I’m loving the laser damage to his camera chip, as well.
Covers each eye. Nope. His cameras fine. It’s just my eyes.
I had to get a new pump for my washer. That one plus another from a friends washer and I could make an X-Y mirror set. Well maybe and slower than most for sure. They are a 2 pole magnet and an outside core and single coil motor. Though they are 110volt, 12 volts DC makes a decent deflection angle if sprung to center. I am thinking about a mirror large enough to aim a projector at close range to move the image around. Bass audio amped in can do some interesting A/V animation effects.
Have fun with these motors, they are everywhere clothes are washed in machines. You could also make a giant VU meter out of one.
Back in the arcade days, I cannibalized a Pioneer LD1100 that had served it’s useful life in an arcade cabinet( Dragons Lair, Cobra Command, M.A.C.H. 3, etc. don’t remember which.) Netted me some pretty cool components. He Ne Laser tube and power supply, some cool beam splitters, first surface mirrors, cylinder lens, coil actuated focusing lens, practically a laser optics bench minus the bench! Of particular interest were the tracking mirrors, seen at 3:44 in the video above. Moving coil instead of moving magnet meant they were quite light and fast. Of course, I knew what must be done. I pretty much immediately connected them to stereo outputs, turned down the lights, and sat for hours watching the laser describe every album I had on my wall. Acoustic guitar pieces seemed to have some of the best patterns. A little smoke in the room made for some extra fun.
In the late nineties, when affordable laser diodes became available, I built a dedicated laser display appliance out of it. The base had a battery compartment, audio input connectors on the back, a pair of potentiometers on the front to control levels on each axis, and an articulated arm on top holding the laser and and tracking mirrors in their own separate enclosure, so you could set it down pretty much anywhere and point it at any wall. I was quite proud of it. It had a nice, lab appliance aesthetic to it, and was quite enjoyed by all.
My bachelor party would be it’s downfall.
We had it at my best man’s house. I connected it to his 1970s era Yamaha receiver/amp and trimmed the pots to an acceptable level for the output audio, and let it play. But my friend is one of those fellows who, as the evening wears on, gets to a certain point of saturation where he feels the need to run and increase the volume every so often, especially if some particularly nostalgic, glory days piece of music begins. This is where you begin to see the Achilles heel of the moving coil mirrors.
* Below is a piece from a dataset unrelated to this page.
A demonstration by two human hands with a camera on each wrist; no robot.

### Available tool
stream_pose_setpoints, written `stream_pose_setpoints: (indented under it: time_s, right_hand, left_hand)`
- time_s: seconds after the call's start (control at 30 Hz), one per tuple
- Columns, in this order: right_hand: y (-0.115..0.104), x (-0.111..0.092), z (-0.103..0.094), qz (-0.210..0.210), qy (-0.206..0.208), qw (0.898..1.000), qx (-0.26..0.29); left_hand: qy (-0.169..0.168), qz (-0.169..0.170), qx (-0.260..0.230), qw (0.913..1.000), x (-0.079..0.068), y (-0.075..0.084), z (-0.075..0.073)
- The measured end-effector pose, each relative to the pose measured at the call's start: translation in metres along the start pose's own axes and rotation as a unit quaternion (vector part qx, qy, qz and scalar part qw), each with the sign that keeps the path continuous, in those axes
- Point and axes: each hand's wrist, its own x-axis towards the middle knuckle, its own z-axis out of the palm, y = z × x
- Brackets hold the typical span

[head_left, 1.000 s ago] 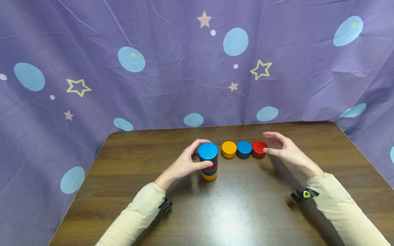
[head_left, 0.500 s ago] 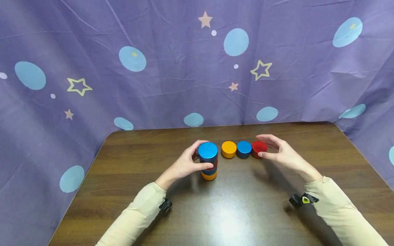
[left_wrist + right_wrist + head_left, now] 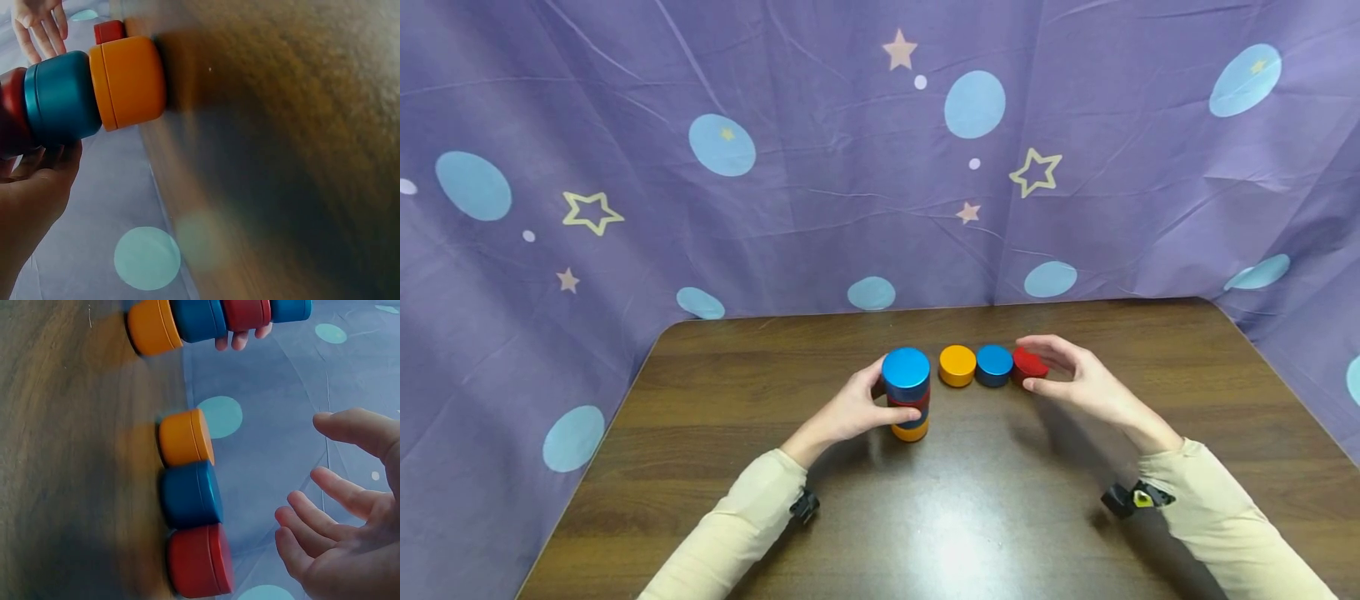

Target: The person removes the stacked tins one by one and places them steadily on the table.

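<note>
Several small round lidded tins form an upright stack (image 3: 907, 379) near the middle of the table, ordered blue, red, blue, orange from the top. My left hand (image 3: 850, 408) grips its side, thumb across the front and fingers behind. The orange tin (image 3: 128, 81) at the bottom rests on the wood. To the right, an orange tin (image 3: 957, 367), a blue tin (image 3: 994, 367) and a red tin (image 3: 199, 561) stand in a row. Over the red one hovers my right hand (image 3: 1078, 385), thumb and fingers spread; the right wrist view shows a gap between them.
The brown wooden table (image 3: 715, 500) ends in rounded far corners. Right behind it hangs a purple curtain (image 3: 820, 208) printed with stars and dots. Black wrist cameras sit on both sleeves, and bright glare lies on the near middle of the tabletop.
My right hand has come leftward and slightly nearer, overlapping more of the red tin in view. My left hand has slid a little lower along the stack. The tins have stayed in place.
</note>
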Motion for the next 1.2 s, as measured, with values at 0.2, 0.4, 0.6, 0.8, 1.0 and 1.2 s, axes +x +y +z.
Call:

The magnet wire attaching the coil to the base can flex only so many millions of cycles, and when you raise the amplitude beyond the rated duty cycle, that number of cycles decreases dramatically.
The next morning it was only capable of displaying a red dot.
I finally got around to attempting a rewind of the coils a couple of years ago, but the finest wire I had on hand proved to be too thick, and it’s gone back of the shelf since. I have an idea to make some balanced armature mirrors using some earbud drivers that have a habit of collecting in drawers around here. Might make for an interesting write up!
I have one of those Videodisc lasers with their X/Y mirrors, cool. I mated it with a 12volt car stereo amp of 3 watts or so. So whatever gets fed into it that won’t happen. Line feed it. I often used a stereo jambox and miked the live sound with it and got a great effect. Use a peak limiter or compressor for better effect. The jambox had that dreaded auto-level control which worked great.
The best way to drive those coils without motion feedback is with current drive. Lookup hotsprings reverb, as their coils are funky as well to drive with a voltage and not have the response go allover the place.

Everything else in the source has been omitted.